Re: NSDictionary objectForKey and non-standard key classes
Re: NSDictionary objectForKey and non-standard key classes
- Subject: Re: NSDictionary objectForKey and non-standard key classes
- From: Chris Kane <email@hidden>
- Date: Tue, 28 Aug 2001 09:43:37 -0600
On Tuesday, August 28, 2001, at 07:00 AM, Bob Peterson wrote:
I can't get NSDictionary to work using keys from a custom class. With
NSString and NSNumber keys it works just fine. The doc for NSDictionary
says only that the key has to support isEqual: and NSCopying.
You must implement -hash as well. -hash and -isEqual: must "agree";
that is for the things which isEqual: says are equal, the hash codes
must also be equal. Whatever tortuous things you do to determine
equality, you must make sure that this invariant holds. [And from
another point of view, if you can't figure out how to make the invariant
true, then you may not be able to do a complex -isEqual: method (that
is, situation in which two objects are equal) you might have set up.]

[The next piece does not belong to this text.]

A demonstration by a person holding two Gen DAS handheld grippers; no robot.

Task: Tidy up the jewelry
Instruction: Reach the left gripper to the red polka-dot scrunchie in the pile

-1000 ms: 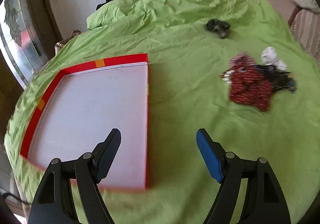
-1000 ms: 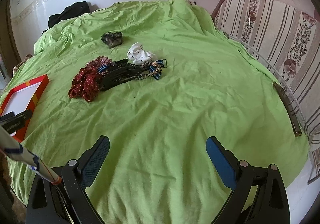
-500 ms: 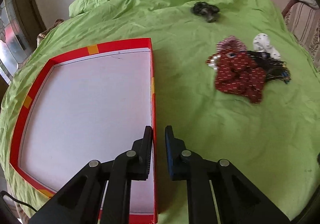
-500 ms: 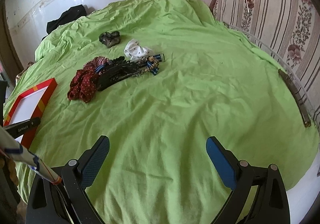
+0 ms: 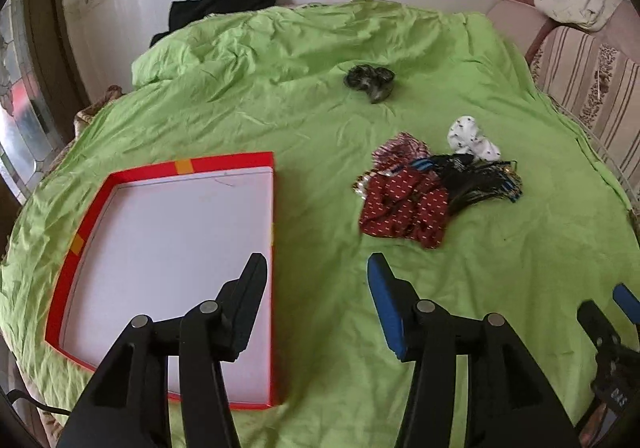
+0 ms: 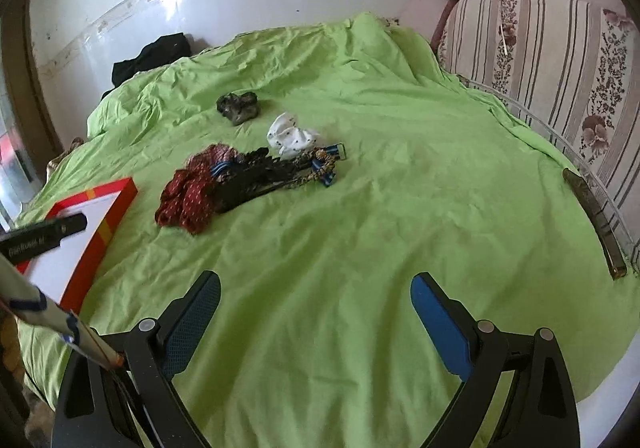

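Left gripper above near right edge of red tray on bed; jaws just reopened, half wide, nothing between. Jewelry pile lies ahead-right, long axis crosswise. Right gripper wide, empty, nearer pile, ahead-left of it.

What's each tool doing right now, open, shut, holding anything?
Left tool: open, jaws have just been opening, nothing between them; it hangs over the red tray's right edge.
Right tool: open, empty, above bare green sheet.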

This is discussed more in the NSObject documentation for -hash and/or
-isEqual: (I forget which). In this case, you can compute the hash of
the string value and return that, since the equality test only depends
on the string value.
This is a case, as so very often happens, of the documentation being
written by somebody looking at whatever the implementation was at the
time, and writing down what they saw, rather than really understanding
what was going on. The hash-isEqual invariant requirement would not be
obvious by looking at the source code.
It is as if the key-equality function used by NSDictionary is "==",
where keys are a match only if they are the same address. Or perhaps
this is some fallout of the opaque hash functions alluded to in the
docs but that I'm not supposed to worry about. What is my key class
missing?
The inherited implementations of -hash and -isEqual: satisfy the
invariant, and are based on reference/pointer equality. When you
overrode one and not the other you got confusing behavior. Anything
inheriting from NSObject already supports -isEqual:, though a simple
form. If the doc says you have to override -isEqual:, that's not
correct. If you want to be more sophisticated about when your custom
objects are equal, then you need to override both.